Appendix A — Solutions to exercises

A.1 Solutions to Chapter 2

  1. Use the built in sonar task and the classif.rpart learner along with the partition function to train a model.
set.seed(124)
task = tsk("sonar")
learner = lrn("classif.rpart", predict_type = "prob")
measure = msr("classif.ce")
splits = partition(task, ratio=0.8)

learner$train(task, splits$train)

Once the model is trained, generate the predictions on the test set, define the performance measure (classif.ce), and score the predictions.

preds = learner$predict(task, splits$test)

measure = msr("classif.ce")
preds$score(measure)
classif.ce 
 0.2195122 
  1. Generate a confusion matrix from the built in function.
preds$confusion
        truth
response  M  R
       M 20  7
       R  2 12

Since the rows represent predictions (response) and the columns represent the ground truth values, the TP, FP, TN, and FN rates are as follows:

  • True Positive (TP) = 20

  • False Positive (FP) = 2

  • True Negative (TN) = 12

  • False Positive (FN) = 7

  1. Since in this case we want the model to predict the negative class more often, we will raise the threshold (note the predict_type for the learner must be prob for this to work).
# raise threshold from 0.5 default to 0.6
preds$set_threshold(0.6)

preds$confusion
        truth
response  M  R
       M 14  4
       R  8 15

One reason we might want the false positive rate to be lower than the false negative rate is if we felt it was worse for a positive prediction to be incorrect (meaning the true label was the negative label) than it was for a negative prediction to be incorrect (meaning the true label was the positive label).

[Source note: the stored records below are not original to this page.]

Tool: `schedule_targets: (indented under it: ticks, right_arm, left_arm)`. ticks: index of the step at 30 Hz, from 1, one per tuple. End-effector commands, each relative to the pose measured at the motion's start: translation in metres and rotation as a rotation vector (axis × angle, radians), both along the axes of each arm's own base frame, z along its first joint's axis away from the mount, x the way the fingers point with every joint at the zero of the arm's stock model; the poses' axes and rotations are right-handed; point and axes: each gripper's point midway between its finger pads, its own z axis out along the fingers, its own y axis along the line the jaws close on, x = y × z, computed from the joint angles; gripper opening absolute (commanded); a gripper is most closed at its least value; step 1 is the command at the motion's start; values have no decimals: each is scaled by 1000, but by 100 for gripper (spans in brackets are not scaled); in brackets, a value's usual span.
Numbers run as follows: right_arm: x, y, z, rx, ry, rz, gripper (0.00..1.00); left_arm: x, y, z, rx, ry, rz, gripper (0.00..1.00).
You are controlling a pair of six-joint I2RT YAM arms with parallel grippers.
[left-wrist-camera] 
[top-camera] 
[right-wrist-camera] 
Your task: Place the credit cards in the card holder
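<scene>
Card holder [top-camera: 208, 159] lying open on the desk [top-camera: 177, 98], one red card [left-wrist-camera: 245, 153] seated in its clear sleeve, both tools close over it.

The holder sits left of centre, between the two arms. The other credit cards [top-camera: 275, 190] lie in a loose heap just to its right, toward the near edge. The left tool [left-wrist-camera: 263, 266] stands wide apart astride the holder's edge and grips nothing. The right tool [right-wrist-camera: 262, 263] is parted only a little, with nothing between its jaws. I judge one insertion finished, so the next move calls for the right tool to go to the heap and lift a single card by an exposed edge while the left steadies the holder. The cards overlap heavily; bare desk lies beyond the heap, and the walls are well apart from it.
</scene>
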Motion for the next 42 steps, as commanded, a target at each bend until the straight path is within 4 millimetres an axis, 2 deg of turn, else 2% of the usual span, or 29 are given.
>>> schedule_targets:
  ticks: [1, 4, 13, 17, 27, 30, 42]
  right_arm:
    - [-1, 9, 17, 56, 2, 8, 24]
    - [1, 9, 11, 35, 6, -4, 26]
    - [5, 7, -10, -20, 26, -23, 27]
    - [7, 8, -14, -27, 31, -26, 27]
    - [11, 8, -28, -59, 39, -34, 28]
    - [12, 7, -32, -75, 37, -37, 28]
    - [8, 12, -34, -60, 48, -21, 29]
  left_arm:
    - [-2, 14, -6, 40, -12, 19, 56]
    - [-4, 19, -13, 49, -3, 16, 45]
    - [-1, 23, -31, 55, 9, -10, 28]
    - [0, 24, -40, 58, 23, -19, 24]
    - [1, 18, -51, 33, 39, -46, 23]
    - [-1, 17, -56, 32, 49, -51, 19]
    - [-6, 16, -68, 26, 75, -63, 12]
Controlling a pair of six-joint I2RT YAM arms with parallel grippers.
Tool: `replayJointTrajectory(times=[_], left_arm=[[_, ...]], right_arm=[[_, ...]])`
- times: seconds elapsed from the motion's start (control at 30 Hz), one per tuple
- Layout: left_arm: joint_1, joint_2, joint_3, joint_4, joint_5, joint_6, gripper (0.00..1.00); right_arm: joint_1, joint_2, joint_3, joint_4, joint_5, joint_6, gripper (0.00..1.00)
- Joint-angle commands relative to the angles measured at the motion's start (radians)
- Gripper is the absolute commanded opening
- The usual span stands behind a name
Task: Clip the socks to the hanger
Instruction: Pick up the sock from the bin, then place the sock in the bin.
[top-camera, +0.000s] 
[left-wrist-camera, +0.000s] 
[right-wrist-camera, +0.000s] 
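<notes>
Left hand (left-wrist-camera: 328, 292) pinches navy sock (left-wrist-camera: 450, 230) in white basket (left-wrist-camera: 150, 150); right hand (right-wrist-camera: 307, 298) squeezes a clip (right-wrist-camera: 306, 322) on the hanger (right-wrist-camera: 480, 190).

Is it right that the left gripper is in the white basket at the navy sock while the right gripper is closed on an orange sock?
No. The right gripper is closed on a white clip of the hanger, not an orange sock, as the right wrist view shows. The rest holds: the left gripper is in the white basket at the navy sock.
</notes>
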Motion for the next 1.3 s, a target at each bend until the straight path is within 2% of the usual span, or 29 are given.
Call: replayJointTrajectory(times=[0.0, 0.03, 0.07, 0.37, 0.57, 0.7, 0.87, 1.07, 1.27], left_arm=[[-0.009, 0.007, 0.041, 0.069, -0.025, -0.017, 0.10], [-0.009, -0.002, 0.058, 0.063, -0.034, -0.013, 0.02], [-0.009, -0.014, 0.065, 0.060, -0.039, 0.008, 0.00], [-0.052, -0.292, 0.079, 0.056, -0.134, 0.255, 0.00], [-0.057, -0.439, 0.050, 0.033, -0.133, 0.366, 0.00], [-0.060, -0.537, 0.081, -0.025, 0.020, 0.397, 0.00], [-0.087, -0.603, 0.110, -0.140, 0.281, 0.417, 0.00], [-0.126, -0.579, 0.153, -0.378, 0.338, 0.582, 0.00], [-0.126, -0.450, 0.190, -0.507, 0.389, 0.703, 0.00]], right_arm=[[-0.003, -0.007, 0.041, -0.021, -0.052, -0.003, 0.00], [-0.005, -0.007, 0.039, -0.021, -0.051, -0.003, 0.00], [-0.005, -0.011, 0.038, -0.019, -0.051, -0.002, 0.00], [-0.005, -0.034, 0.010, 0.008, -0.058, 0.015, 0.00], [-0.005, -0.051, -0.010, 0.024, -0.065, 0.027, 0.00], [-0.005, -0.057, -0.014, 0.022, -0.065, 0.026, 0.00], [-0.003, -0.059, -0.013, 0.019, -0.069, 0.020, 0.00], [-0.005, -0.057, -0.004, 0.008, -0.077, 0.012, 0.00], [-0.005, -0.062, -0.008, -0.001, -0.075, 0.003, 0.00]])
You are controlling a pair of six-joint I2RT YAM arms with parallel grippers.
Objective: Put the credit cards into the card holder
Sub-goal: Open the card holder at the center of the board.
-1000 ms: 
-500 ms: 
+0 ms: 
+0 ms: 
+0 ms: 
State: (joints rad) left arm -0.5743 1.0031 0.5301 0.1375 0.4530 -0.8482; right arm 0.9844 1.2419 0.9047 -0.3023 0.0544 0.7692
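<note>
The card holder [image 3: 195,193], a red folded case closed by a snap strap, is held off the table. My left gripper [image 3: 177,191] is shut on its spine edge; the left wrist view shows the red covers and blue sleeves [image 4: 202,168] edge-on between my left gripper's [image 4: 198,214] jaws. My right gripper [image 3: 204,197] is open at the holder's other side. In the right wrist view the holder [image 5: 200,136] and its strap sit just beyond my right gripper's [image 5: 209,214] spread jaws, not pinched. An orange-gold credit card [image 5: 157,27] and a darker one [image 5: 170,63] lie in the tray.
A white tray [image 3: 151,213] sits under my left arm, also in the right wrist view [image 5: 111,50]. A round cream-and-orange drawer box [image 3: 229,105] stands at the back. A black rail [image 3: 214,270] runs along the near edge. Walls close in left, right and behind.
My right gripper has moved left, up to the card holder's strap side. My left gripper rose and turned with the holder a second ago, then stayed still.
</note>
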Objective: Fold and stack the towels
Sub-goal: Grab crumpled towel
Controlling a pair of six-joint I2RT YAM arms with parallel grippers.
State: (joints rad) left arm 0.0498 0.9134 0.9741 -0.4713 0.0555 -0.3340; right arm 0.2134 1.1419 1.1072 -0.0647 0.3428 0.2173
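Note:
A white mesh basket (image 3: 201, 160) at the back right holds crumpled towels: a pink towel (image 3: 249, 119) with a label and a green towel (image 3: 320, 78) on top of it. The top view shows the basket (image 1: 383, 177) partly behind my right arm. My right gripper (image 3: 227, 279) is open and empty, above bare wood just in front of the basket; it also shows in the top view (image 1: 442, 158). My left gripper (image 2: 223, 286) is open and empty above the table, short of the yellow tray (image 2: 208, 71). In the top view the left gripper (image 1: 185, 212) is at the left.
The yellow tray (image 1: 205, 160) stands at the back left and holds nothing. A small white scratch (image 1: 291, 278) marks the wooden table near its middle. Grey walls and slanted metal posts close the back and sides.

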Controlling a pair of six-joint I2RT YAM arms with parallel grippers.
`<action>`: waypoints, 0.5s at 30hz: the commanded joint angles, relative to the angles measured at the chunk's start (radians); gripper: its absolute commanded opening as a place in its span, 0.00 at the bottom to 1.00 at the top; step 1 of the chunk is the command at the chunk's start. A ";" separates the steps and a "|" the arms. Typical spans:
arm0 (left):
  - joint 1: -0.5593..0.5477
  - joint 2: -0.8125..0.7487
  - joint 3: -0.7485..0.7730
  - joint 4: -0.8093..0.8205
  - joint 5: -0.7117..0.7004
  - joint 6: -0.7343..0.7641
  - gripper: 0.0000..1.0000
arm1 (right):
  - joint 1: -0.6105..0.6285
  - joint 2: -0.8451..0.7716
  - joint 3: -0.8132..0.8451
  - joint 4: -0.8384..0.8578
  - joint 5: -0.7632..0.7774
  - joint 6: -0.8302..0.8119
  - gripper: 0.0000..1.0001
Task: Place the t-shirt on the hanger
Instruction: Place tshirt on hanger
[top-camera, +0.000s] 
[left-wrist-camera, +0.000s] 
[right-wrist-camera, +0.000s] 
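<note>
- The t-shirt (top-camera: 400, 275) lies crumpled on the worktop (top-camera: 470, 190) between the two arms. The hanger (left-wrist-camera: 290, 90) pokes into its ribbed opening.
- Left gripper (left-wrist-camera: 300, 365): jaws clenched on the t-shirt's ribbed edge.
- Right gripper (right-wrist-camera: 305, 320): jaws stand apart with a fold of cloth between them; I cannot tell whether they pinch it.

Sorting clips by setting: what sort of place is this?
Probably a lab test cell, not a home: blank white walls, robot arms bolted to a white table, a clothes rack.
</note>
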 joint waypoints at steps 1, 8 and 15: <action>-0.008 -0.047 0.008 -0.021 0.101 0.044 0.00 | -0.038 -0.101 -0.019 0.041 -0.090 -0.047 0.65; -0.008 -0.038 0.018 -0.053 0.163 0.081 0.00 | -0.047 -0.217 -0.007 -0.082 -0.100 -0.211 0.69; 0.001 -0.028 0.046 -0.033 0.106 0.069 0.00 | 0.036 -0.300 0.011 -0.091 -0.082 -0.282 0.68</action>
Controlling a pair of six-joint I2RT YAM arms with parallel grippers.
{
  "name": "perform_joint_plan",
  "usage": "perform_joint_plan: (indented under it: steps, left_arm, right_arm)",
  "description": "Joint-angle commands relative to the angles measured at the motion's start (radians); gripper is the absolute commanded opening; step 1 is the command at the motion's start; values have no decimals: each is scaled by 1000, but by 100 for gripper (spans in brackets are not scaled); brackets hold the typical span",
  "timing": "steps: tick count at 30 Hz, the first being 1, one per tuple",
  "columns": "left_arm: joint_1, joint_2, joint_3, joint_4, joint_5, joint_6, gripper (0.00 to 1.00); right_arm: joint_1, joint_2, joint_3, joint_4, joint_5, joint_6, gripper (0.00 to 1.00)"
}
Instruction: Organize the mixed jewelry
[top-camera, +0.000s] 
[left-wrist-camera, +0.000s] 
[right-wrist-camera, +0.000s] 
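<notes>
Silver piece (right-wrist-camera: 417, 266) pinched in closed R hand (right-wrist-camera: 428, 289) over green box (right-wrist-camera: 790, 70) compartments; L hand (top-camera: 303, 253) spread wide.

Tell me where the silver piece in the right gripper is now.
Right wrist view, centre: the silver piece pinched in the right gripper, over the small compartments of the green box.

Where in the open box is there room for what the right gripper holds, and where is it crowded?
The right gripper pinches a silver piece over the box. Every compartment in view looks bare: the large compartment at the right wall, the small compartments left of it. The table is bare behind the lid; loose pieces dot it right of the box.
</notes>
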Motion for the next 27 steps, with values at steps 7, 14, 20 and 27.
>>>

A.2 Solutions to Chapter 3

  1. Use the spam task and 5-fold cross-validation to benchmark Random Forest (classif.ranger), Logistic Regression (classif.log_reg), and XGBoost (classif.xgboost) with regards to AUC. Which learner appears to do best? How confident are you in your conclusion? How would you improve upon this?
grid = benchmark_grid(
  tasks = tsk("spam"),
  learners = lrns(c("classif.ranger", "classif.log_reg", "classif.xgboost"), predict_type = "prob"),
  resamplings = rsmp("cv", folds = 5)
)

bmr = benchmark(grid)
Warning: glm.fit: fitted probabilities numerically 0 or 1 occurred

Warning: glm.fit: fitted probabilities numerically 0 or 1 occurred

Warning: glm.fit: fitted probabilities numerically 0 or 1 occurred

Warning: glm.fit: fitted probabilities numerically 0 or 1 occurred

Warning: glm.fit: fitted probabilities numerically 0 or 1 occurred
mlr3viz::autoplot(bmr, measure = msr("classif.auc"))

This is only a small example for a benchmark workflow, but without tuning (see Chapter 4), the results are naturally not suitable to make any broader statements about the superiority of either learner for this task.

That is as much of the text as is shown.